- WHAT THIS TASK INVOLVES -
Each record beneath this line is to be copied exactly.

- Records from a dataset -

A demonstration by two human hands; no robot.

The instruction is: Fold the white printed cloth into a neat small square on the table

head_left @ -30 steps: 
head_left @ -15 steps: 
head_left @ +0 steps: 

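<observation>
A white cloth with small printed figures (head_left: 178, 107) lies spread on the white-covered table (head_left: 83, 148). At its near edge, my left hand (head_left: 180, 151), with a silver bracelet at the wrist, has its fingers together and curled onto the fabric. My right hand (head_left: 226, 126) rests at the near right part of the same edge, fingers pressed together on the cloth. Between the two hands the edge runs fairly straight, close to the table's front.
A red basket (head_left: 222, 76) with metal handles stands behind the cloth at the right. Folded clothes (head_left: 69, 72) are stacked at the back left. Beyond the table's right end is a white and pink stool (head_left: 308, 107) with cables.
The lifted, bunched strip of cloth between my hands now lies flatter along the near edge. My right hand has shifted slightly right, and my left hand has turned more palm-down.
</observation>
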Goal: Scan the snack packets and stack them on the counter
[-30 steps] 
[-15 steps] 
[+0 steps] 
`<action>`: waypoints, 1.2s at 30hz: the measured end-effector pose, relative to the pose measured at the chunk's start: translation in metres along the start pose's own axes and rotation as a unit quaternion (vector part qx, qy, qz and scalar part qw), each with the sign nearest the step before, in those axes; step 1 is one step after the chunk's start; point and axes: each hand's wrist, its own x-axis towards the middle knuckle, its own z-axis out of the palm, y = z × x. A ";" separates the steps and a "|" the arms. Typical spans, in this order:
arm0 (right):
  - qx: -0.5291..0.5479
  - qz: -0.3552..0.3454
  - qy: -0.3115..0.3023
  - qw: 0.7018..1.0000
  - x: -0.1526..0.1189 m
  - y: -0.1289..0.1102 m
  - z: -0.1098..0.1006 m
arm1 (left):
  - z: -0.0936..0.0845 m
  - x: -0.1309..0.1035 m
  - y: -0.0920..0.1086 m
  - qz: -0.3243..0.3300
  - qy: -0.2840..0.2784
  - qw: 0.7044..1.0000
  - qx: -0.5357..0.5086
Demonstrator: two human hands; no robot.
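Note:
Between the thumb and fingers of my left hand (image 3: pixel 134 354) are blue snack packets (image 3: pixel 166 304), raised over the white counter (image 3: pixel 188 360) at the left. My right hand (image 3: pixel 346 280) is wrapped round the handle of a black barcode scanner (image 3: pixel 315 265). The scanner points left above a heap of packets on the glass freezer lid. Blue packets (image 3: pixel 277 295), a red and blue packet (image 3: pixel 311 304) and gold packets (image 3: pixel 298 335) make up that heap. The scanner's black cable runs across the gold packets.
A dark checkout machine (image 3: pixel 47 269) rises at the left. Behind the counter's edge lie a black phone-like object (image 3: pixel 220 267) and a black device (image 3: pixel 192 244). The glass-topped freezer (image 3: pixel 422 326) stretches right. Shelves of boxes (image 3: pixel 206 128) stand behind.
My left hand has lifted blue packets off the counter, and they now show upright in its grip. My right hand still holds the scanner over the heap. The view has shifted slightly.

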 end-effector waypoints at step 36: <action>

- SOLUTION TO THIS PROBLEM -
A demonstration by two human hands; no robot.

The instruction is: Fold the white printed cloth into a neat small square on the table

head_left @ -30 steps: 
head_left @ -15 steps: 
head_left @ +0 steps: 

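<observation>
A white cloth with small printed figures (head_left: 178, 107) lies spread on the white-covered table (head_left: 83, 148). At its near edge, my left hand (head_left: 180, 151), with a silver bracelet at the wrist, has its fingers together and curled onto the fabric. My right hand (head_left: 226, 126) rests at the near right part of the same edge, fingers pressed together on the cloth. Between the two hands the edge runs fairly straight, close to the table's front.
A red basket (head_left: 222, 76) with metal handles stands behind the cloth at the right. Folded clothes (head_left: 69, 72) are stacked at the back left. Beyond the table's right end is a white and pink stool (head_left: 308, 107) with cables.
The lifted, bunched strip of cloth between my hands now lies flatter along the near edge. My right hand has shifted slightly right, and my left hand has turned more palm-down.
</observation>
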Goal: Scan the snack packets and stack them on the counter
[-30 steps] 
[-15 steps] 
[+0 steps] 
`<action>`: waypoints, 1.2s at 30hz: the measured end-effector pose, relative to the pose measured at the chunk's start: translation in metres along the start pose's own axes and rotation as a unit quaternion (vector part qx, qy, qz and scalar part qw), each with the sign nearest the step before, in those axes; step 1 is one step after the chunk's start; point and axes: each hand's wrist, its own x-axis towards the middle knuckle, its own z-axis out of the palm, y = z × x. A ";" separates the steps and a "|" the arms. Typical spans, in this order:
arm0 (right):
  - qx: -0.5291..0.5479
  - qz: -0.3552..0.3454
  - qy: -0.3115..0.3023
  - qw: 0.7018..1.0000
  - x: -0.1526..0.1189 m
  - y: -0.1289..0.1102 m
  - z: -0.1098..0.1006 m
arm1 (left):
  - z: -0.0936..0.0845 m
  - x: -0.1309..0.1035 m
  - y: -0.0920..0.1086 m
  - qz: -0.3243..0.3300
  - qy: -0.2840..0.2784
  - qw: 0.7044..1.0000
  - qx: -0.5357..0.5086
Demonstrator: two human hands; no robot.
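Note:
Between the thumb and fingers of my left hand (image 3: pixel 134 354) are blue snack packets (image 3: pixel 166 304), raised over the white counter (image 3: pixel 188 360) at the left. My right hand (image 3: pixel 346 280) is wrapped round the handle of a black barcode scanner (image 3: pixel 315 265). The scanner points left above a heap of packets on the glass freezer lid. Blue packets (image 3: pixel 277 295), a red and blue packet (image 3: pixel 311 304) and gold packets (image 3: pixel 298 335) make up that heap. The scanner's black cable runs across the gold packets.
A dark checkout machine (image 3: pixel 47 269) rises at the left. Behind the counter's edge lie a black phone-like object (image 3: pixel 220 267) and a black device (image 3: pixel 192 244). The glass-topped freezer (image 3: pixel 422 326) stretches right. Shelves of boxes (image 3: pixel 206 128) stand behind.
My left hand has lifted blue packets off the counter, and they now show upright in its grip. My right hand still holds the scanner over the heap. The view has shifted slightly.
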
 end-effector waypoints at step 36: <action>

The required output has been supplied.